- Mariana Goldfarb não cita nomes, mas indicou ter vivido uma relação abusiva com Cauã Reymond.
- Ela descreve efeitos emocionais e físicos, como queda de cabelo, tremor no olho e anorexia, resultado da violência psicológica.
- A violência psicológica é descrita como tratamento de silêncio, desestabilizando e buscando controle.
- Segundo a narrativa, ela chegou a sentir que havia apenas 5% de oxigênio para sair da relação, escolhendo usar aquele impulso crítico no momento.
- Em junho, ela foi mostrada em passeio com Bruna Marquezine e passou a usar álcool para anestesiar a dor.
Mariana Goldfarb, sem citar nomes, associou publicamente uma relação abusiva a Cauã Reymond, afirmando que não houve amor e que a dinâmica foi marcada por violência psicológica e sofrimento.
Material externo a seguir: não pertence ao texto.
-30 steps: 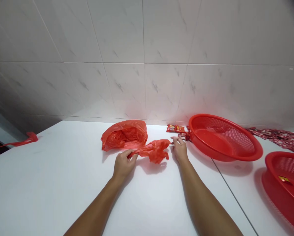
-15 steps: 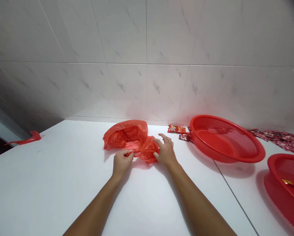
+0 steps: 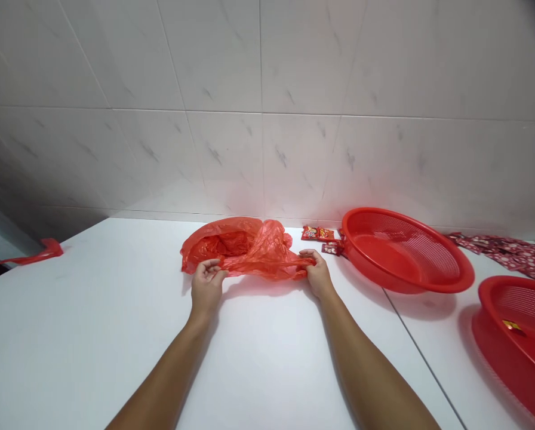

Ela descreveu que o terror vivido impactou sua saúde emocional.
Relato detalha efeitos físicos e psicológicos, como queda de cabelo, olhos trêmulos e falta de apetite. Segundo ela, a violência psicológica se manifestou no corpo por meio de sinais que passaram a exigir cuidado constante.
Atenção aos depoimentos aponta para o uso de álcool como forma de anestesiar a dor provocada pelo relacionamento, em busca de subterfúgios para lidar com o sofrimento.
Efeitos e contexto
Mariana confirmou que viveu períodos de extremo estresse. A depender da narrativa, o abuso seria utilizado como meio de desestabilizar e manter controle na relação. A percepção é de que a violência não deixa marcas visíveis, mas deixa impactos duradouros.